What is the biggest challenge for you as a coach and your team?

The biggest challenge for me as the coach of the Warriors is pretty simple: The Hinrunde. It is the worst. In Hamburg, the expectation for every year is “win two.“ That’s win two games at playoffs, win two games at the DM. Win two. The whole season really boils down to a few weeks in May and June. Coaching in the Rückrunde is easy. The Hinrunde, not so much. Keeping our guys excited and focused on that is tough, especially September through November. Hamburg in autumn is different from Hamburg in spring. The rain is much colder, but also our training is different. I try to run the Hinrunde like fallball in the NCAA. It’s not quite so serious, it’s more individual teaching and development. Anything goes, bounce passes, behind the backs, over the head checks. It’s joga bonito, play beautiful, have fun, take risks, push your limits. We also try to find friendlies like traveling to Manchester or Prague that adds value to the season for us, so our guys can get away from the BLNO and see some different faces on the playing field.

You have been coaching the u19 National Men’s Lacrosse Team for three generations now. What convinced you to take the position as a head coach? Furthermore, what are the differences between coaching a u19 National Team and club team?

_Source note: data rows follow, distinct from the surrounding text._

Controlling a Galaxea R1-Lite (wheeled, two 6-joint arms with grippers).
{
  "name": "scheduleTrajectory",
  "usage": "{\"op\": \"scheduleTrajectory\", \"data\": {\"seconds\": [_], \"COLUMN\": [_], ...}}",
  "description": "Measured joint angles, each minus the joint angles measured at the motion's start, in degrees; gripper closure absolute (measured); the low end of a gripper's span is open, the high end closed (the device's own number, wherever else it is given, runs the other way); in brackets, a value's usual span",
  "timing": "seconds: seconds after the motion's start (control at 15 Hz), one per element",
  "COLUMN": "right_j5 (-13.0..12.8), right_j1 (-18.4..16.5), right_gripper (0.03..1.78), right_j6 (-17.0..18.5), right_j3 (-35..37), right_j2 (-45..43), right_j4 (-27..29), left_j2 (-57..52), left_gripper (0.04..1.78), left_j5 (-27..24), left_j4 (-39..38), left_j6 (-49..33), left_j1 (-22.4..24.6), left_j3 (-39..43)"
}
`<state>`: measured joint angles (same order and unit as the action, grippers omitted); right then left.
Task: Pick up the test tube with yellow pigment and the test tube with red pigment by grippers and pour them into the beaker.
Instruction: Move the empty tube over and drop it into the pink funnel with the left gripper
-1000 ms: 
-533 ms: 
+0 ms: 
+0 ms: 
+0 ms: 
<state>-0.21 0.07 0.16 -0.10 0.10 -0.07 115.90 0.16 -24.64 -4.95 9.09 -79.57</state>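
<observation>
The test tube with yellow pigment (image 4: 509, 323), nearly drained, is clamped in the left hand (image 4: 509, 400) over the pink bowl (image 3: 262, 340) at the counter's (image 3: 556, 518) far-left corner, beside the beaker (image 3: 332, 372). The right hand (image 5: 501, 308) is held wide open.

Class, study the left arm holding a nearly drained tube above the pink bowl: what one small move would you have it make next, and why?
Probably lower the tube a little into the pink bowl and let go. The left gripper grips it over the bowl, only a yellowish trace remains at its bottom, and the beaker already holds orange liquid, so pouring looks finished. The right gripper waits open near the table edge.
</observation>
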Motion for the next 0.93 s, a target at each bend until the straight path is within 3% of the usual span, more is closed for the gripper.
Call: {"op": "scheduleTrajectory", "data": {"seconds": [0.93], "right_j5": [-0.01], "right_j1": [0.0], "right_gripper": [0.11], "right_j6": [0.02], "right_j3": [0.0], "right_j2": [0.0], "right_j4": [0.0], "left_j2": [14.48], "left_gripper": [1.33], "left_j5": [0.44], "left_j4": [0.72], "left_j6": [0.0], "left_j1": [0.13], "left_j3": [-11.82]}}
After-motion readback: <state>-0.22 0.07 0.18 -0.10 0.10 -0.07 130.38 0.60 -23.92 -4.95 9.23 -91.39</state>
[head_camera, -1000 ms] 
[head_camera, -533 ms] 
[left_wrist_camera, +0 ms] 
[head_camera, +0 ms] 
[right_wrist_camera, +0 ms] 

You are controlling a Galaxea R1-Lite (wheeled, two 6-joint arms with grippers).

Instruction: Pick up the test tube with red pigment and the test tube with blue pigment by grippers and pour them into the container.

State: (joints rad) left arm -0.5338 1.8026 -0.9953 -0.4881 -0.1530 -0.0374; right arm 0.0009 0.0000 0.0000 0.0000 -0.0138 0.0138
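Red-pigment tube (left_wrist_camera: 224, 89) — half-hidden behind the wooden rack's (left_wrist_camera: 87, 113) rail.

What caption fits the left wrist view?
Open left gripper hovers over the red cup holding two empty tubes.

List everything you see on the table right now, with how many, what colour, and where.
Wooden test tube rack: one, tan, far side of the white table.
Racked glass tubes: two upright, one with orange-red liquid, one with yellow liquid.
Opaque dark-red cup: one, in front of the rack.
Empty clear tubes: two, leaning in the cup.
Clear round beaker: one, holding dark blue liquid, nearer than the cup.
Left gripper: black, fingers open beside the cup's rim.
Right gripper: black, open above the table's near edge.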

The only hard part about the u19 decision was recognizing how much time it would take me away from my wife, once she ok’d that and supported it, it was simple, I’d get to work with kids who want to excel at lacrosse and I’d get to do it with a manager in Jakob Albrecht and a coaching staff of Marek Beck, Max Bieber and Kilian Bombosch, all of whom I trust completely. Every national team represents the highest level of participation/competition that there is for the players. The German u19 program provides the players the opportunity to work hard at something they love, compete against each other to become better and show everyone the improvements they’ve made, and ultimately, when we travel to the WM or EM, to celebrate their hardwork and achievement by playing their game against young men from across the world with similar stories. It’s pretty great, and I love that I get to be a part of this program.

The difference between club and the national team is pretty simple: anyone can play club. When you play national team, you get to travel the world, you get to play at the highest level that most of us will ever play. That’s pretty awesome, in exchange for that, the expectations are especially high, the commitment on and off the field is especially high. As far as the actual coaching goes, with the u19 nationals we try to make the game as simple as possible. For us that means, play fast, that means RUN. Everything is a fastbreak if you believe hard enough. At a WM, you play 8 games in 8 days sometimes. That doesn’t lend itself well to a highly complicated, gameplan oriented approach to each game. We develop our identity from the start: everything is a break. Our offense and defense are designed around simplicity so that after Day 4 of games and everyone is exhausted, they can still execute what they’ve learned.

What is your favourite part about Germany?

Favorite part about Germany: Good people. Good beer. Good beer with good people. I think that’s it. I tell you what’s not my favorite, Currywurst. Eight years here and I still think that stuff is terrible.

Thank you, Pete! And good luck for this season!